Which lines below include "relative"? Copy them all.

[Start of section]

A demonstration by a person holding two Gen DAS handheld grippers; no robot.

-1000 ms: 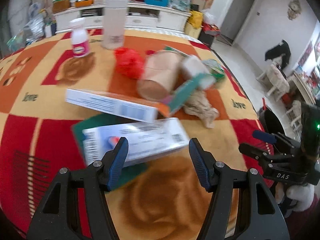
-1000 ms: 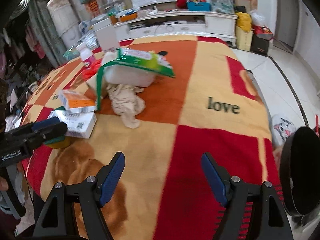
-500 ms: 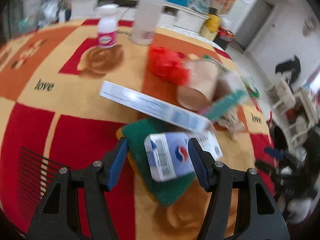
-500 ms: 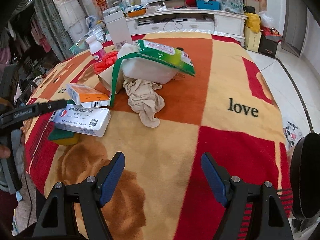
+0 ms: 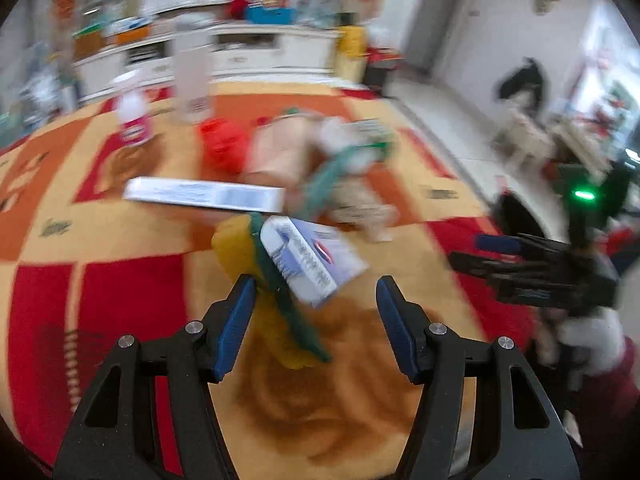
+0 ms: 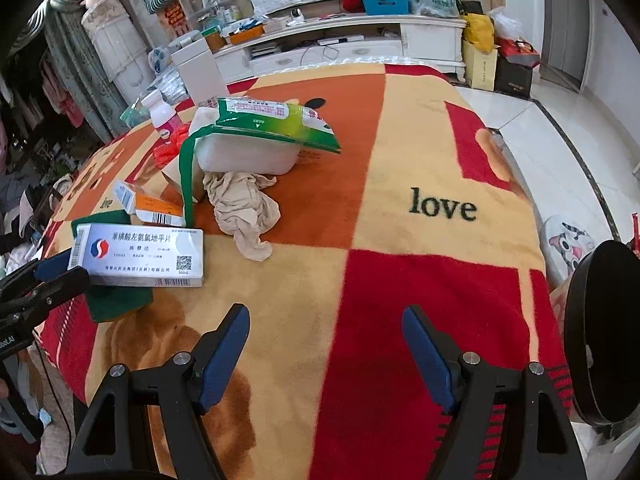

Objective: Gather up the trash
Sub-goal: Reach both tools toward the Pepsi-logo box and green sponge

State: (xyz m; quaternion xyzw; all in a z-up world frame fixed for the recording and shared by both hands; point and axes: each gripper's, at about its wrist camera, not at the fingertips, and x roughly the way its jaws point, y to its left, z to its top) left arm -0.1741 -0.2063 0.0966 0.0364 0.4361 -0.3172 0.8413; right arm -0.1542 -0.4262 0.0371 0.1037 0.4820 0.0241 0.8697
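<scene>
1. Step in hand, as a judgement: the first pick of the clean-up is being lined up. The left gripper (image 5: 312, 312) hovers over a white medicine box (image 5: 312, 258) at the near left of a table covered by a red, orange and yellow blanket (image 6: 400, 160), and nothing has been lifted yet.

2. Left side of the scene: in the right wrist view the medicine box (image 6: 138, 254) lies flat on a green scouring sponge (image 6: 116, 300). Just behind it sits a smaller orange and white carton (image 6: 148, 204).

3. Left gripper: its 2 blue-padded jaws are spread apart with nothing pressed between them. In the blurred left wrist view the near corner of the box sits ahead of the gap, apart from both pads. I cannot tell whether the fingertips touch the sponge.

4. Middle: a green wet-wipes pack (image 6: 264, 136) lies tilted, with a crumpled beige cloth (image 6: 244, 208) touching its front. A red plastic bag (image 6: 170, 146) and a small pink-labelled bottle (image 6: 162, 116) sit behind to the left.

5. Right gripper (image 6: 326, 354): its jaws stand wide apart over bare blanket, holding and touching nothing, well apart from the pile.

6. Far right: a round black bin (image 6: 600, 332) stands just off the table edge, probably where the trash goes.

7. Next move, as a judgement: the left gripper needs to come down so the box's narrow width sits between the pads, close firmly, then carry it right to the bin. The sponge beneath may come along.
</scene>
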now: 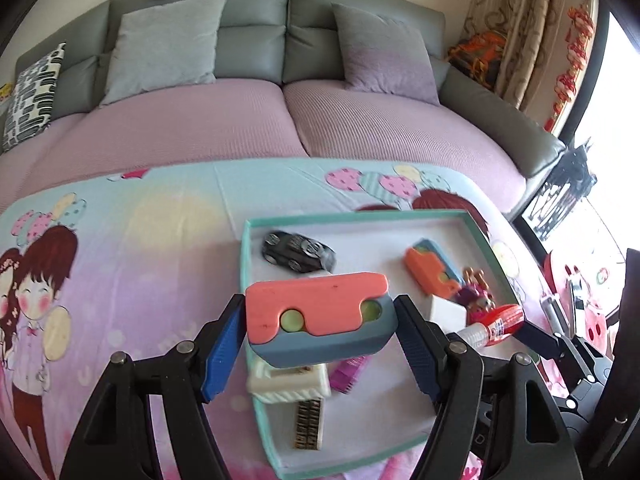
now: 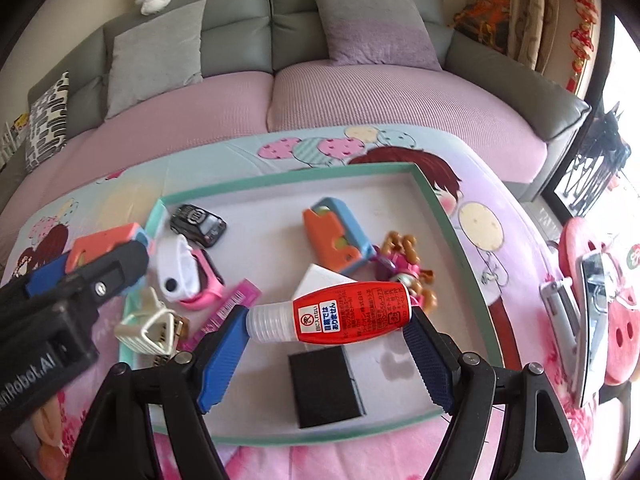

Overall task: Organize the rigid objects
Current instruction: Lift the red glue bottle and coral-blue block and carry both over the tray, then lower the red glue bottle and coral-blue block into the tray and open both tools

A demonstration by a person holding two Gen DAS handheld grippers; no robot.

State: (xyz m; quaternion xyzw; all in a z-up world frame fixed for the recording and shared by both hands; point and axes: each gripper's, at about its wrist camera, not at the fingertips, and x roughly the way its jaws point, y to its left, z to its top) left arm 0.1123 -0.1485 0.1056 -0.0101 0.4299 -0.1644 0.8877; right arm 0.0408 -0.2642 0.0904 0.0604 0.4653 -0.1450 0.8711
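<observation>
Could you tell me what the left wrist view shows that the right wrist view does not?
Only the left wrist view shows the left tool face-on, closed on the orange and blue block. Only the right wrist view shows the black box lying in the tray and the white and pink toy. Both show the black toy car, the red bottle in the right tool, and the sofa.

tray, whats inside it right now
In the tray: a black car, an orange-blue block, a doll, a black box. The held bottle hides part of a white box.
</observation>
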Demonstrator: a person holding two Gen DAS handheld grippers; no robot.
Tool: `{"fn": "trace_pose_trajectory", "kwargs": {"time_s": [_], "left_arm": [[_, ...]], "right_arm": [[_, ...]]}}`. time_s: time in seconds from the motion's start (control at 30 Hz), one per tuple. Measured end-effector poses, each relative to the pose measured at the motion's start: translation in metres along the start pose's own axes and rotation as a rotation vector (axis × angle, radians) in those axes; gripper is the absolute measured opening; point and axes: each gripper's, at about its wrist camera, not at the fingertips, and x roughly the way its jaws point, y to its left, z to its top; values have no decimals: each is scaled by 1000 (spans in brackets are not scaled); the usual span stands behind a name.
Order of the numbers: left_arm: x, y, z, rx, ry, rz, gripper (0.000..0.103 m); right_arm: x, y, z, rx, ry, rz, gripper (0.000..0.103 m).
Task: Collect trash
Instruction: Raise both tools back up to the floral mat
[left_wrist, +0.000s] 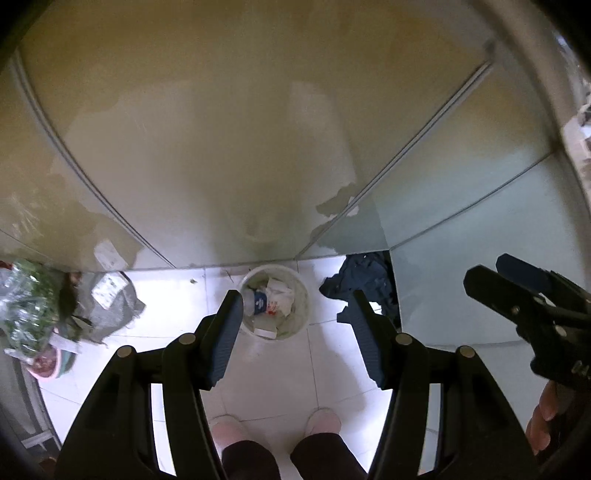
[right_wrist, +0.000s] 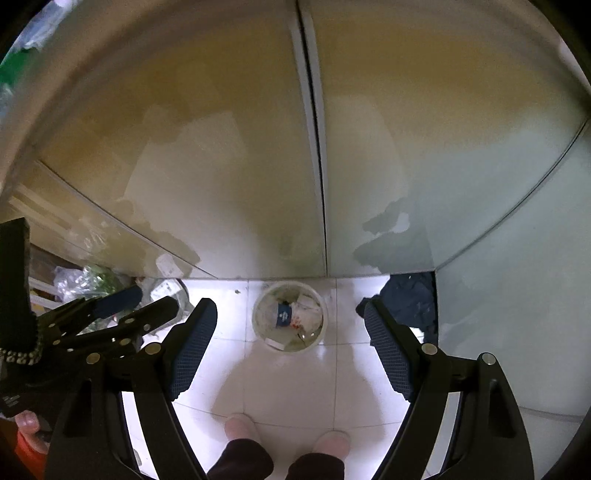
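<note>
Trash: crumpled white paper and a blue-and-white paper cup sit inside a round white plastic bin on the white tiled floor, against pale frosted panels. Bin lies below and ahead of the left gripper, seen between its fingertips; same bin shows below and ahead of the right gripper, nearer its left finger.

Gripper state: left jaws roughly half apart, nothing between the pads. Right jaws wider, also empty.

Other loose items: dark blue crumpled cloth on the floor beyond the left gripper's right finger; grey bag with a white label off to its left.

Judgement: deposit step looks done, both grippers free. Next move likely calls for choosing a remaining item, lowering over it, jaws straddling before closing.
</note>
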Motion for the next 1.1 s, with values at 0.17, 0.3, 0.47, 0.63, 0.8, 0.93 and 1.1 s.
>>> {"fn": "trace_pose_trajectory", "kwargs": {"time_s": [0.17, 0.3, 0.47, 0.63, 0.8, 0.93, 1.1], "left_arm": [[-91, -10, 15, 34, -74, 23, 58], [-165, -16, 27, 57, -148, 25, 58], [-256, -21, 41, 96, -254, 6, 58], [-342, -22, 57, 160, -382, 5, 61], [-406, -25, 62, 178, -538, 7, 70], [-437, -23, 72, 165, -598, 9, 73], [-452, -19, 94, 137, -669, 19, 94]], "right_arm": [[-74, 23, 17, -14, -63, -11, 80], [-131, 42, 28, -19, -119, -15, 79], [-207, 71, 41, -24, -208, -30, 79], [-274, 103, 49, -23, -317, -50, 81], [-326, 122, 53, -35, -450, -89, 86], [-351, 129, 65, -45, -532, -103, 90], [-364, 131, 89, -71, -615, -104, 92]]}}
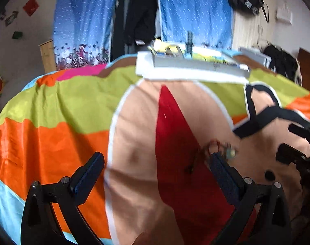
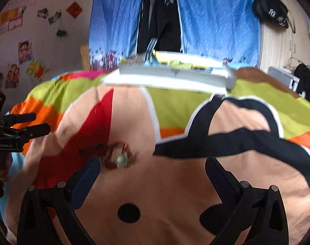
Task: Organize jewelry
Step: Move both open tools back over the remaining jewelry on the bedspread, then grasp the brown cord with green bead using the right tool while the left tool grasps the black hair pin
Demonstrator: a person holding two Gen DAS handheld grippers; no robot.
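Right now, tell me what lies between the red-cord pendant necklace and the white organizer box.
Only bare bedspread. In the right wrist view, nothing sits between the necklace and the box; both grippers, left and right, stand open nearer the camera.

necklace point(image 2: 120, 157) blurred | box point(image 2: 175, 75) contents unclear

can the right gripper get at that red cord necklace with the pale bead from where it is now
Probably yes. The right hand-held gripper is open, and the necklace lies bare on the bedspread just beyond its left finger, nothing covering it; blur hides the exact gap.
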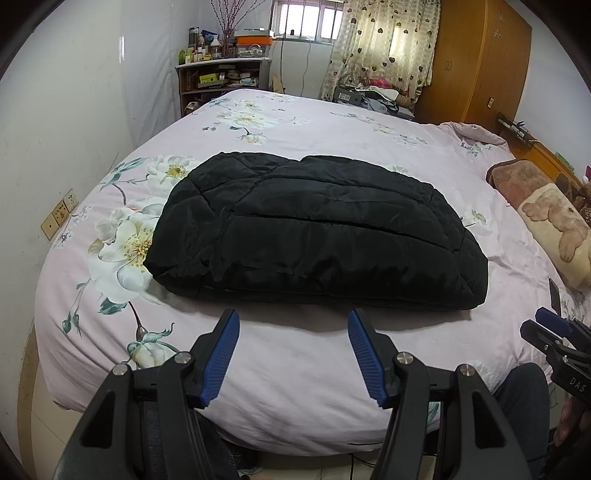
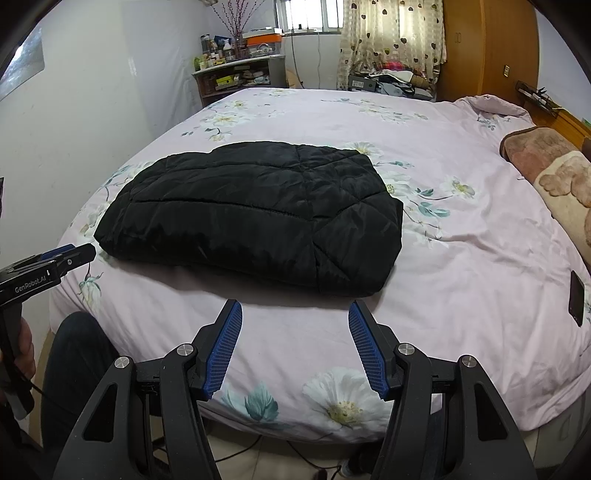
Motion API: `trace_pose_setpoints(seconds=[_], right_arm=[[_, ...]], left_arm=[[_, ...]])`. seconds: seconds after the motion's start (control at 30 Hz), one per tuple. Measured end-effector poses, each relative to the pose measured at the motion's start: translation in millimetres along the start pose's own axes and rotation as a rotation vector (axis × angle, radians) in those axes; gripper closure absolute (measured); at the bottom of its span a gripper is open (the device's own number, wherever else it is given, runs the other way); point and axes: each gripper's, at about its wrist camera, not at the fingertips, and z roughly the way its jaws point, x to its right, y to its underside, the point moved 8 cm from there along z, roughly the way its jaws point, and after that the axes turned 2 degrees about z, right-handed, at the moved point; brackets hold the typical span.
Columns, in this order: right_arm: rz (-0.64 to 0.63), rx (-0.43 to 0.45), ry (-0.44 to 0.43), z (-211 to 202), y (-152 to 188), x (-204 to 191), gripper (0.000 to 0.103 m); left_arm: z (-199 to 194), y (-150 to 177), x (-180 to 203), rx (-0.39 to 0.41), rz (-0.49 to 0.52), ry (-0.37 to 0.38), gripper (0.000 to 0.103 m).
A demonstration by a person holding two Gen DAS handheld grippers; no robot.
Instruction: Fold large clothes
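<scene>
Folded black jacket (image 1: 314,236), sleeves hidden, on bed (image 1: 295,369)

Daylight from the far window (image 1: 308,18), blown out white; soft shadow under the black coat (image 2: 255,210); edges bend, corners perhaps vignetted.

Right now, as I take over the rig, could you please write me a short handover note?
Left gripper: open, empty, above the bed's near edge.
Right gripper: open, empty, likewise short of the garment.
Black quilted jacket: lies on the floral bedspread as a compact folded bundle; neither gripper touches it.
Done: the folding appears complete.
Left: perhaps only tidying; a phone lies to the right.
</scene>
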Motion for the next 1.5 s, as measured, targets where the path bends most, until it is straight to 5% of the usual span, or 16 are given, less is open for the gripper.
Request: trace_pose_setpoints(seconds=[1.5], right_arm=[[-0.007,0.0,0.001,-0.3,-1.1,-0.6,0.042]], left_arm=[[0.1,-0.6,0.8,0.02,-0.015,-0.031,0.039]])
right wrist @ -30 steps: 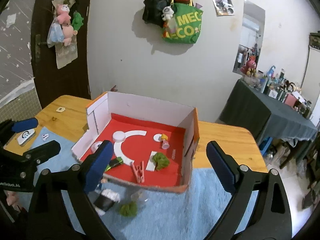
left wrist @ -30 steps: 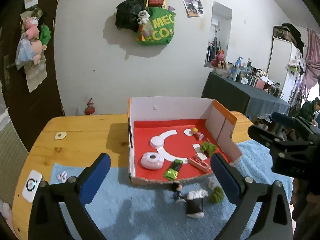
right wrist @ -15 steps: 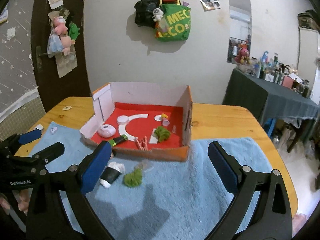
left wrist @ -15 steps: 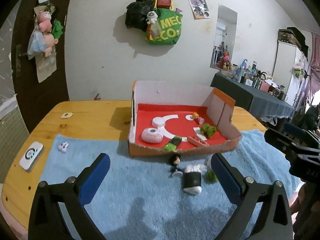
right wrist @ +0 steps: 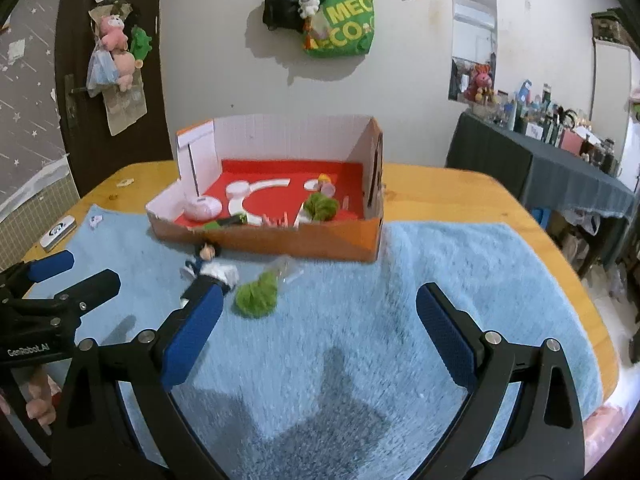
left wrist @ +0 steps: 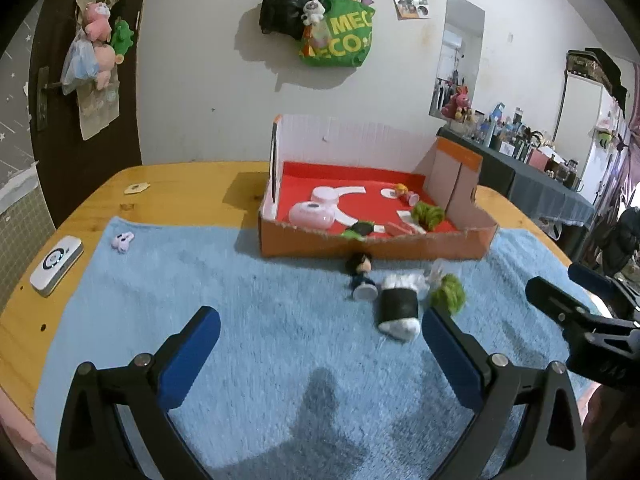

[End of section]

__Response below__
Tool: `{"fn": "trace_pose_trajectory", "kwargs": {"time_s": [_], "left_arm": [[_, ...]], "right_arm": [[_, ...]]}}`. time_s: time in seconds from the motion's start (control at 30 Hz), one per tuple. Measured end-effector poses, each relative to the pose measured at the motion's start: translation in metres along the start pose's own axes and rotation as a rotation vector (axis × angle, radians) in those axes; gripper is the absolute measured opening; point and axes: each gripper's, at about its wrist camera, not at the fingertips, and x roughly the way its jaws point, y to its left, z to its top; values have no decimals: each is scaled by 1000 (spans in brackets are not scaled); the usual span stands behind a name.
Motion API: `trace_pose_setpoints(seconds=[_], right_arm=[[_, ...]], left_arm=[[_, ...]])`. seconds: seconds after the motion's start (control at 30 Hz), one per tuple. Measured end-effector poses, each relative to the pose measured at the motion's start: translation in millimetres along the start pose's own axes and rotation as a rotation vector (axis × angle, radians) in those axes; gripper closure absolute (measured); at the bottom of its span a gripper is open (the device's own number, wherever else it is given, runs the other way); point and axes: each gripper's, at about its wrist camera, not at the fingertips, and z roughly the way its jaws point, x to its right, y to its underside, the point moved 8 cm from there along z, roughly the way its jaws point, and after that the axes turned 2 degrees about z, right-handed, at the moved point; brackets hold the typical span.

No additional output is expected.